▶ Aim of the exercise: Every line below that has the word "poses" counts once; report how many lines that makes, with no other words.
Information Block Start
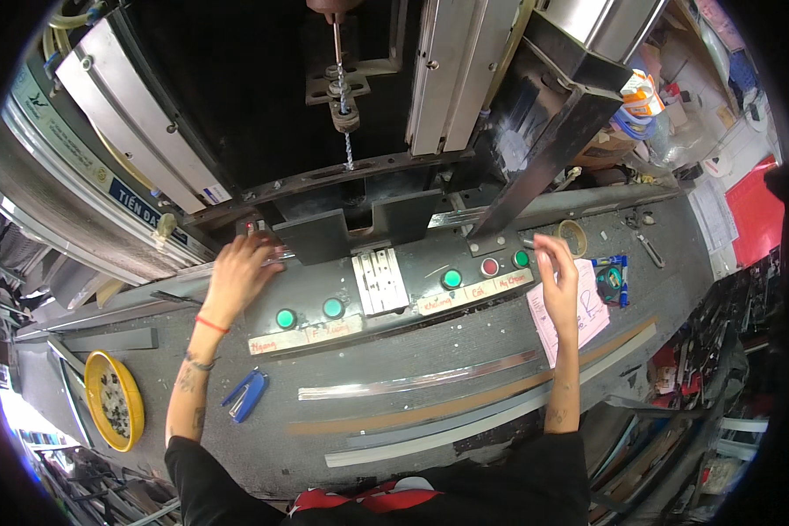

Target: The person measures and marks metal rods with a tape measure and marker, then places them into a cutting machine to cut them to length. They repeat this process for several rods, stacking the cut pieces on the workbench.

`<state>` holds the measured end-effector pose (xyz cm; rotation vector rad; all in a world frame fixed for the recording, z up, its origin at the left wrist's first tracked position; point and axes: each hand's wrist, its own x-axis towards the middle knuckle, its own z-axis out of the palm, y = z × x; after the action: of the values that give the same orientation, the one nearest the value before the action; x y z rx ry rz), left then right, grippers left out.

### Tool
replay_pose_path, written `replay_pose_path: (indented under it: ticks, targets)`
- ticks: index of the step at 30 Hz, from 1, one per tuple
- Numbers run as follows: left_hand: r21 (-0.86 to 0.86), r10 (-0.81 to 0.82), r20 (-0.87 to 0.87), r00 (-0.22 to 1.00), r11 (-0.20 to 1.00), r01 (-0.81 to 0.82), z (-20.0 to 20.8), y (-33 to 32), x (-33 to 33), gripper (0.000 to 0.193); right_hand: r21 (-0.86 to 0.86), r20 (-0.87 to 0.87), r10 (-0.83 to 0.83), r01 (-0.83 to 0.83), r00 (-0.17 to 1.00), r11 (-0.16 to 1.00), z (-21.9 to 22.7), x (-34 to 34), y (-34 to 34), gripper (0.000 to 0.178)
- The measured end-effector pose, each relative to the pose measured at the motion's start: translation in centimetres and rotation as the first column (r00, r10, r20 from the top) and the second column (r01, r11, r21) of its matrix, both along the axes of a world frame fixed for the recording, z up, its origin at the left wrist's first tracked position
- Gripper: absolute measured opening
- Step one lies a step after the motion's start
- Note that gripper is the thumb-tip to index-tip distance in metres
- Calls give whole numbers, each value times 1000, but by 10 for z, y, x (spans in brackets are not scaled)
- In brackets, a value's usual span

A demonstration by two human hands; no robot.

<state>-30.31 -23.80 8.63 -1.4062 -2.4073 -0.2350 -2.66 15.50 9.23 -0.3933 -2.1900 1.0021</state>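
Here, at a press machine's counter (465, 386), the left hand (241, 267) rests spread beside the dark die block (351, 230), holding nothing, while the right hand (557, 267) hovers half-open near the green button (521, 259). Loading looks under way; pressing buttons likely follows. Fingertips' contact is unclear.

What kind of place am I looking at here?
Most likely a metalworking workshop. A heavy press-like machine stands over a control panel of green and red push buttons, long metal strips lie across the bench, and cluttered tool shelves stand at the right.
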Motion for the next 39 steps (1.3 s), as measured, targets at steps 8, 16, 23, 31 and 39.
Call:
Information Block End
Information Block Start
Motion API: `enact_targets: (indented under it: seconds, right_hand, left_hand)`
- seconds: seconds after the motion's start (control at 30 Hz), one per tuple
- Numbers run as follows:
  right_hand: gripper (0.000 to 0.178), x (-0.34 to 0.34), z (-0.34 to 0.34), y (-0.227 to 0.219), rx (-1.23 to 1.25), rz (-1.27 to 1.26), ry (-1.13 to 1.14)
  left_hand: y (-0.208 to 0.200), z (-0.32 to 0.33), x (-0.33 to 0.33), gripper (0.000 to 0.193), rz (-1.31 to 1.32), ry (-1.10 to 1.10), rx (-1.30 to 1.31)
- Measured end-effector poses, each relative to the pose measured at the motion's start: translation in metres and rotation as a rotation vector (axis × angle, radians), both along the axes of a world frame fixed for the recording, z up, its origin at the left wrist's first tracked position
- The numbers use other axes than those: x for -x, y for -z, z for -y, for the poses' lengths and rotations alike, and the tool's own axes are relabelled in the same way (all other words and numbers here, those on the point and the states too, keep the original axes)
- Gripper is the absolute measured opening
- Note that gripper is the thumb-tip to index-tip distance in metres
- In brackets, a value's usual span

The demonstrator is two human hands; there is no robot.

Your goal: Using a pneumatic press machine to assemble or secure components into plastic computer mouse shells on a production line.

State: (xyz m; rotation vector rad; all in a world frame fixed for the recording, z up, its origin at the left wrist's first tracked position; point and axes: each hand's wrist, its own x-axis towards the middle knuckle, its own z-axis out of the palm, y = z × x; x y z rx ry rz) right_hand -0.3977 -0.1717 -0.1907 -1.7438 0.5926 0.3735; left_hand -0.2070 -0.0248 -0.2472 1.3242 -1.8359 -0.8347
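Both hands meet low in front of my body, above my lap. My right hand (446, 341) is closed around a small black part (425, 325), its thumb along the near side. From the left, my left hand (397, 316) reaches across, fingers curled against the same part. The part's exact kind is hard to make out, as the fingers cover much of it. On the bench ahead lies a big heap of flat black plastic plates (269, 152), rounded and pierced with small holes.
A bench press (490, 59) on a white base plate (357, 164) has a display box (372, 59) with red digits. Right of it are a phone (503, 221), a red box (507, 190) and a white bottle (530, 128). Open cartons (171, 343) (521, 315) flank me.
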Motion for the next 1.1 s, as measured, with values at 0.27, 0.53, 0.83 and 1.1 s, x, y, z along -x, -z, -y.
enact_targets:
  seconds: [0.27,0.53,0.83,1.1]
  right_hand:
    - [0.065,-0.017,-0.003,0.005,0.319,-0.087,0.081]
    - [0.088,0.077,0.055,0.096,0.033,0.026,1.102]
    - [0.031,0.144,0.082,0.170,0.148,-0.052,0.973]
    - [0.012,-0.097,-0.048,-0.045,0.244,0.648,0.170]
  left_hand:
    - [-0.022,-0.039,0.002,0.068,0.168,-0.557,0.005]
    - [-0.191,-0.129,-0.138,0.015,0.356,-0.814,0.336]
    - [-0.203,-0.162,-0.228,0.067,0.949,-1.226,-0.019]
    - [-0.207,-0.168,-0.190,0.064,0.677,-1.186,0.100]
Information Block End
▶ Response to the exercise: 2